Community
cancel
Showing results for 
Search instead for 
Did you mean: 
Rashawn_K_Intel1
Employee
757 Views

How to select TCP/IP as fabric at runtime with Intel 2019 MPI

Hello,

My apologies: I posted this earlier within another thread, but afterwards decided to submit it as a new query.

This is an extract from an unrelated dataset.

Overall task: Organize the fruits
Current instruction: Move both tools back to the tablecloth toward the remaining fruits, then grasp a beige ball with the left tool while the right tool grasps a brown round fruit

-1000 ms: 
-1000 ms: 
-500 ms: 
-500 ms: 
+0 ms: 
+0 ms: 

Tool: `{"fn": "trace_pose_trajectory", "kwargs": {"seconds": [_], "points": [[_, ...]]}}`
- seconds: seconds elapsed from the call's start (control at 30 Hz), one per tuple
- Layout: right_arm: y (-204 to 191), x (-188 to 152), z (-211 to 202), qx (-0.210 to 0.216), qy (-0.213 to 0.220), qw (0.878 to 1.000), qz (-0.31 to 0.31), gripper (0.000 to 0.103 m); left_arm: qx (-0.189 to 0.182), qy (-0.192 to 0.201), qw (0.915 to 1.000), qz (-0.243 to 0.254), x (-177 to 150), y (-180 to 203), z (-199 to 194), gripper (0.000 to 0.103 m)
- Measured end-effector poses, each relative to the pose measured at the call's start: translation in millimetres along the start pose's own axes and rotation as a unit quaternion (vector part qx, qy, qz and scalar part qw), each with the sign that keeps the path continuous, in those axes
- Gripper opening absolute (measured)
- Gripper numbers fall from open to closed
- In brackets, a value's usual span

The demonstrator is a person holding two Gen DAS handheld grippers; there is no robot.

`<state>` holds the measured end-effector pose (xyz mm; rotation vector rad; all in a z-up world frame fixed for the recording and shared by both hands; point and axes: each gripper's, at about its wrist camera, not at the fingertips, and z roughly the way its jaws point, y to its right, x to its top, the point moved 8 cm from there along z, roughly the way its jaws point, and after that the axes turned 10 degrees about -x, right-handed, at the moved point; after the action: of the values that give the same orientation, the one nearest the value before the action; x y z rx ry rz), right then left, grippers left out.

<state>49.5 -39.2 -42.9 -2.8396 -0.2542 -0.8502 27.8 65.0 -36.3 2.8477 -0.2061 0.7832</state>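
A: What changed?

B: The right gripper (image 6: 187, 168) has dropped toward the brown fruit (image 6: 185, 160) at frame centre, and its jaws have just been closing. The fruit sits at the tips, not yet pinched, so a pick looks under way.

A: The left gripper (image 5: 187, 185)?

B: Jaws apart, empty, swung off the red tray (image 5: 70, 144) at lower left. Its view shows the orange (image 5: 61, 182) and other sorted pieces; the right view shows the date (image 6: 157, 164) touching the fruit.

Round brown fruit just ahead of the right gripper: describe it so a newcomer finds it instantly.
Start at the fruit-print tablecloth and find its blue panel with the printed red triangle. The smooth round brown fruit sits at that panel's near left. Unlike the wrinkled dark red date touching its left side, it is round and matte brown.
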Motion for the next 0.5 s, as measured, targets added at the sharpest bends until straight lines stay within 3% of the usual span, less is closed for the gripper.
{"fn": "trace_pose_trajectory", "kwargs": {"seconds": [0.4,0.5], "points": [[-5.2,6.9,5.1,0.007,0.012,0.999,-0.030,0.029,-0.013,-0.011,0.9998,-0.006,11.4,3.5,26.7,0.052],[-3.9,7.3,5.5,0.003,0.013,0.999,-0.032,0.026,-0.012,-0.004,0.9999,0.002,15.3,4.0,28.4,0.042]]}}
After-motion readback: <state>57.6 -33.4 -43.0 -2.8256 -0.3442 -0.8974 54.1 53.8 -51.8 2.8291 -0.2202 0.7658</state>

I have been struggling for a couple days to figure out the very basic setting of how to correctly instantiate Intel MPI 2019 for use over sockets/TCP. I am able to source mpivars.sh without any parameters and then export FI_PROVIDER=sockets which allows me to compile and run the simple hello world code found all over the place on a single node with n number ranks. However, when I instantiate my environment  in the same way and try to compile PAPI from source, it complains in the configure step that the C compiler (GCC in this case) is not able to create executables. The config.log reveals that it struggles to find libfabric.so.1. Even if I add the libfabrics directory to my LD_LIBRARY_PATH and link to the  libfabrics library, I am not able to build PAPI from source. Additionally, I cannot find good documentation for how to use MPI in the most simple and  basic way - single node and several processes. There is a graphic on several presentations and even software.intel.com/intel-mpi-library which indicates I will be able to choose TCP/IP, among other fabric options, at runtime. I will appreciate your comments and assistance in letting me know the correct way to do this.

Regards,

-Rashawn

0 Kudos
6 Replies
Anatoliy_R_Intel
Employee
757 Views

Hi,

What 2019 update are you using? Can you find libfabric.so.1 in the libfabric directory?

--

Best regards, Anatoliy

Rashawn_K_Intel1
Employee
756 Views

Hello Anatoliy,

Thank you for your prompt reply.  I am using 2019 update 4 from Parallel Studio Cluster Edition; libfabric.so.1 is in <pathToInstall>/compilers_and_libraries_2019.0.243/linux/mpi/intel64/libfabrics/libfabric.so.1 as a link to libfabric.so.

Regards,

-Rashawn

Rashawn_K_Intel1
Employee
756 Views

Hello Anatoliy,

I have not heard back on this.  Do you have a recommendation on what I should do?

Regards,

-Rashawn

Maksim_B_Intel
Employee
756 Views

Hi, Rashawn.

If you're using gcc anyway, you might prefer to build third-party binaries without sourcing compilervars.sh, and then

source mpivars.sh

This script is available in intel64/bin directory inside Parallel Studio installation.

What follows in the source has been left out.